IDXChannel - Kementerian Keuangan menggelontorkan anggaran Rp331,4 triliun untuk pembayaran subsidi dan kompensasi kepada PT Pertamina (Persero) dan PT PLN (Persero) hingga akhir Agustus 2026.
Angka tersebut melonjak 52,1 persen dibandingkan periode yang sama pada tahun lalu yang sebesar Rp218 triliun.

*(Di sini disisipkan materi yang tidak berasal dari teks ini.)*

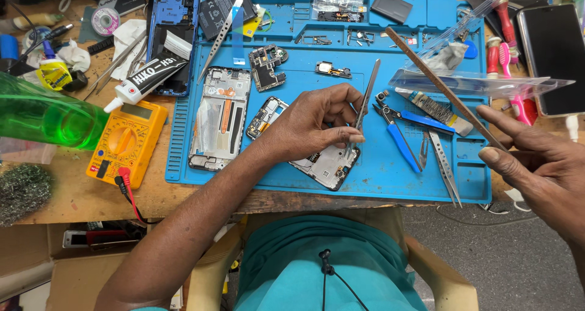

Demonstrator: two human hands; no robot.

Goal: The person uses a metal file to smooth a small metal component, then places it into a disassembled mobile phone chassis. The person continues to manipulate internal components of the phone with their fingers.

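- A cluttered wooden surface carries a blue work mat, strewn with phone parts, a yellow meter and blue pliers.
- The left hand has its fingers closed around tweezers, tips down on the opened phone at the mat's near edge.
- The right hand pinches a thin brown stick, raised well clear.
- Judged from this, steady wrists and light tweezer pressure would serve best.

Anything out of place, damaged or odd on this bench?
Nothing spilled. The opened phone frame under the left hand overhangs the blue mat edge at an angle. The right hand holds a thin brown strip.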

Menteri Keuangan Suahasil Nazara mengungkapkan, total pembayaran Rp331,4 triliun tersebut terbagi atas pos subsidi sebesar Rp177,1 triliun dan kompensasi senilai Rp154,4 triliun.
"Sudah kita bayarkan sebesar Rp331,4 triliun. Pembayaran kompensasi dilakukan sekarang bulanan dan subsidi dibayarkan bulanan oleh PLN dan Pertamina," kata Suahasil dalam konferensi pers APBN KiTa, Jumat (18/9/2026).
Suahasil menjelaskan, percepatan serta peningkatan pembayaran subsidi dan kompensasi secara berkala ini bertujuan untuk menjaga ruang likuiditas arus kas (cash flow) kedua BUMN tersebut, sehingga pasokan komoditas yang harganya diatur pemerintah (administered prices) tetap terjamin.